**Problem**
Please copy the data shown below, word for word.

**Dataset extract**
--
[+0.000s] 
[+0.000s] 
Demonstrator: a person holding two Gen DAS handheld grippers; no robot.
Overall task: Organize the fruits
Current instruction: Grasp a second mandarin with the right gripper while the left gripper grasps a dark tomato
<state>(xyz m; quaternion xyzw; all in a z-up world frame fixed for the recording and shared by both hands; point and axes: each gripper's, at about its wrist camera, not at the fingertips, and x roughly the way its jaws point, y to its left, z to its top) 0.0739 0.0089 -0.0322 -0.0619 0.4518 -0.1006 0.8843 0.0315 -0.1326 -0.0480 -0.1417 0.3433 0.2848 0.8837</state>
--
**Solution below**
[+0.000s] 
[+0.000s] 
Demonstrator: a person holding two Gen DAS handheld grippers; no robot.
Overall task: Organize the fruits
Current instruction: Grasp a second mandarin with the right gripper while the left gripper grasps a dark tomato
<state>(xyz m; quaternion xyzw; all in a z-up world frame fixed for the recording and shared by both hands; point and axes: each gripper's, at about its wrist camera, not at the fingertips, and x roughly the way its jaws point, y to its left, z to its top) 0.0739 0.0089 -0.0322 -0.0619 0.4518 -0.1006 0.8843 0.0315 -0.1326 -0.0480 -0.1417 0.3433 0.2848 0.8837</state>

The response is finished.